EXERCISE DIRECTIONS: Which lines below include the string "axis"? Please show each one.

Stored dataset items
- Opening Delimiter -

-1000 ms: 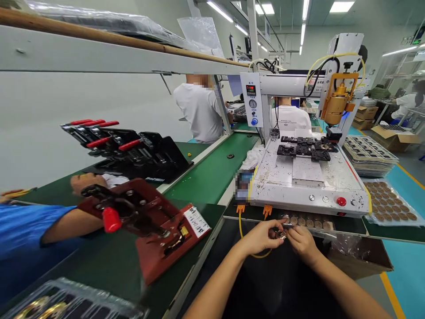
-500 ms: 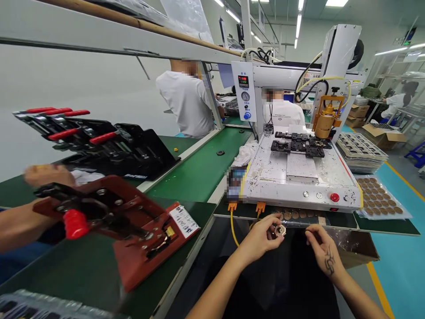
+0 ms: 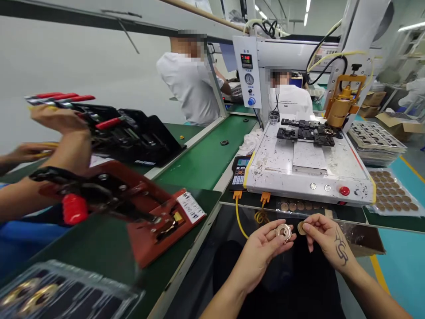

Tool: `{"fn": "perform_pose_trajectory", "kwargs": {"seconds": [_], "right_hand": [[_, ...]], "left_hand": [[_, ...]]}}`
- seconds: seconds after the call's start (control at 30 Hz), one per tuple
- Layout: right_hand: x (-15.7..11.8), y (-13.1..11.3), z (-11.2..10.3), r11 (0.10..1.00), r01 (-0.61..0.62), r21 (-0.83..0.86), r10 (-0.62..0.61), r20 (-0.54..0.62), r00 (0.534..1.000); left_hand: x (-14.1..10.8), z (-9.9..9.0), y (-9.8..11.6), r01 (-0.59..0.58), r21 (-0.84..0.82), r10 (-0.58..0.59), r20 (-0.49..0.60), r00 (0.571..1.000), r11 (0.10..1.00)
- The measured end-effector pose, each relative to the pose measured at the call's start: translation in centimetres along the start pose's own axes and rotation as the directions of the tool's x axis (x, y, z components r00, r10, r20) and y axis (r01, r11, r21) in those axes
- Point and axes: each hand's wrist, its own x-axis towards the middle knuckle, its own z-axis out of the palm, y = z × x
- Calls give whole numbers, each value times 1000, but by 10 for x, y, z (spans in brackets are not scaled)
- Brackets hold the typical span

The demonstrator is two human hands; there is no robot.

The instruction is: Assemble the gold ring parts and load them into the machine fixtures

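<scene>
Between the thumb and fingers of my left hand (image 3: pixel 264 248) is a round metal ring part (image 3: pixel 283 232), its face turned up toward me. My right hand (image 3: pixel 327 237) pinches a thin round tan disc (image 3: pixel 301 228) by its edge, just to the right of the ring part. The two pieces are close together but apart. Both hands are above my lap, in front of the white dispensing machine (image 3: pixel 275 177). Several similar discs (image 3: pixel 300 206) lie in a row on the bench edge just beyond my hands.
A red clamp fixture (image 3: pixel 149 235) stands on the left bench, with black toggle clamps (image 3: pixel 133 137) behind it. A co-worker's hand (image 3: pixel 59 117) is at those clamps. A plastic tray (image 3: pixel 96 283) lies at lower left. More discs (image 3: pixel 395 192) on a sheet lie right of the machine.
My right hand has moved left toward the left hand, and the disc in it now shows. The ring part has turned face up. My view has shifted; the co-worker's hand has risen at the clamps.
</scene>
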Motion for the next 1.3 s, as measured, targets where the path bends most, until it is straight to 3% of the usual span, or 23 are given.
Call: {"fn": "perform_pose_trajectory", "kwargs": {"seconds": [0.3,0.47,0.53,0.7,0.83,1.07,1.3], "right_hand": [[-13,-3,-4,984,-156,82,139,184,973],[-13,-10,1,987,-159,-11,158,221,962],[-11,-17,5,990,-114,-80,129,224,966],[-10,-31,18,952,144,-271,-78,241,967],[-11,-33,23,948,142,-283,-60,278,959],[-11,-30,20,981,36,-190,14,258,966],[-11,-19,14,988,-120,94,98,215,972]], "left_hand": [[-11,0,-8,-70,-41,72,53,996,997],[-13,-1,-12,-79,-31,81,56,995,996],[-15,-1,-12,-83,-34,85,53,995,996],[-18,-1,-11,-92,-37,94,52,994,995],[-20,-1,-11,-85,-45,87,55,995,995],[-23,3,-8,-39,-100,42,27,999,994],[-26,9,-2,-5,-130,4,-2,1000,992]]}}
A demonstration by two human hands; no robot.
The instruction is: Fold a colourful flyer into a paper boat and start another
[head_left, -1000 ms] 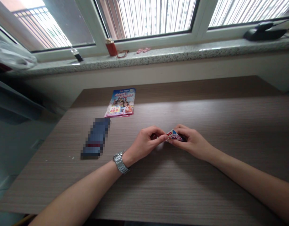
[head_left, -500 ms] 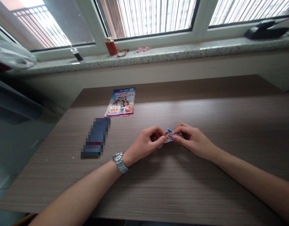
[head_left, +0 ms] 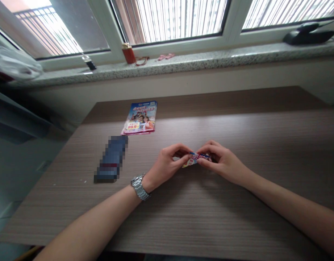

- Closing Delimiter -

REPLY TO THE EXERCISE:
- The measured end-effector pose, each relative to the pose measured at the call's start: translation in centimetres along the start pose's own axes and rotation as the directions of the tool's x axis (x, y, z components r00, r10, r20) and y axis (r01, r11, r21) in those axes
- Point and axes: each hand's wrist, its own x-axis towards the middle knuckle, its own z-axis out of the palm, y = z × x

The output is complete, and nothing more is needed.